• **What the task asks**
Print each line exactly, beginning with the one where "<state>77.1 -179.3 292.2" appears and ending at the last line below.
── Information supplied ──
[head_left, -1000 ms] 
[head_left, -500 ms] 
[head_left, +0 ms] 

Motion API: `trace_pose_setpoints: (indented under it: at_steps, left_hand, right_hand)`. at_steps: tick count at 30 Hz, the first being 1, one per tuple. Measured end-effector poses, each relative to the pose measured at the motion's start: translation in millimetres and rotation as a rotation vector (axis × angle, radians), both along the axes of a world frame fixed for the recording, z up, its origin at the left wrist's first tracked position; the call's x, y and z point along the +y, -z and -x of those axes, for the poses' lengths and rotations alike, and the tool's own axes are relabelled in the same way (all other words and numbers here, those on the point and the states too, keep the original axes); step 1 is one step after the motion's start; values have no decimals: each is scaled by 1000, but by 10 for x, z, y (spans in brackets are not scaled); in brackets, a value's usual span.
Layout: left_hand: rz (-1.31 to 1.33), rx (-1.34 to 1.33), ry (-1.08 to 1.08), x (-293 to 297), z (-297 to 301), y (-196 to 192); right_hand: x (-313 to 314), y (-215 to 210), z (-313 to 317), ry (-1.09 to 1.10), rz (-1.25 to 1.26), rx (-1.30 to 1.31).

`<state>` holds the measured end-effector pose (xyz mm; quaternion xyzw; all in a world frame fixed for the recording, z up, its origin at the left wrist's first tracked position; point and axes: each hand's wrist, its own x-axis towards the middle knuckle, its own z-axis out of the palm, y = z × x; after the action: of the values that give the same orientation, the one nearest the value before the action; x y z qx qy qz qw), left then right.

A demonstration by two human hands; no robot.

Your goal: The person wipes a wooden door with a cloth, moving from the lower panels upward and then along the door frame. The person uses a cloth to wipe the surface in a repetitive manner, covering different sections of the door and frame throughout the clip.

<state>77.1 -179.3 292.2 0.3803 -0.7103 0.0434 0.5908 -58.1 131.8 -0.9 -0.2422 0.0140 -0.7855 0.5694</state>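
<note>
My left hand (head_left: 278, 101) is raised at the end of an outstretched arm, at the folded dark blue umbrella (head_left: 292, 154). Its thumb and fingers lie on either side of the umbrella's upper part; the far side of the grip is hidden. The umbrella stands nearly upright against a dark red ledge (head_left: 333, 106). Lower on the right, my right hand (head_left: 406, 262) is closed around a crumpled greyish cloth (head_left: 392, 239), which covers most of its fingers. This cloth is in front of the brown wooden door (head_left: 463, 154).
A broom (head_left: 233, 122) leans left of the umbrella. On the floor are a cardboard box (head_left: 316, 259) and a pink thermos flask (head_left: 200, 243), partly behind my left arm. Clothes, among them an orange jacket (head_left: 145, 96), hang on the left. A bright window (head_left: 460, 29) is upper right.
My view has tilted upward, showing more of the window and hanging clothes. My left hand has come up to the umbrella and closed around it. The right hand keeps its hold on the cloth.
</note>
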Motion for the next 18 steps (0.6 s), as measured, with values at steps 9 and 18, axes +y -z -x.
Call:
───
• **Response to the task**
<state>77.1 -179.3 292.2 0.3803 -0.7103 0.0434 0.5908 -58.1 131.8 -0.9 -0.2422 0.0140 -0.7855 0.5694</state>
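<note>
My left hand (head_left: 278, 101) is raised at the end of an outstretched arm, at the folded dark blue umbrella (head_left: 292, 154). Its thumb and fingers lie on either side of the umbrella's upper part; the far side of the grip is hidden. The umbrella stands nearly upright against a dark red ledge (head_left: 333, 106). Lower on the right, my right hand (head_left: 406, 262) is closed around a crumpled greyish cloth (head_left: 392, 239), which covers most of its fingers. This cloth is in front of the brown wooden door (head_left: 463, 154).
A broom (head_left: 233, 122) leans left of the umbrella. On the floor are a cardboard box (head_left: 316, 259) and a pink thermos flask (head_left: 200, 243), partly behind my left arm. Clothes, among them an orange jacket (head_left: 145, 96), hang on the left. A bright window (head_left: 460, 29) is upper right.
My view has tilted upward, showing more of the window and hanging clothes. My left hand has come up to the umbrella and closed around it. The right hand keeps its hold on the cloth.
</note>
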Motion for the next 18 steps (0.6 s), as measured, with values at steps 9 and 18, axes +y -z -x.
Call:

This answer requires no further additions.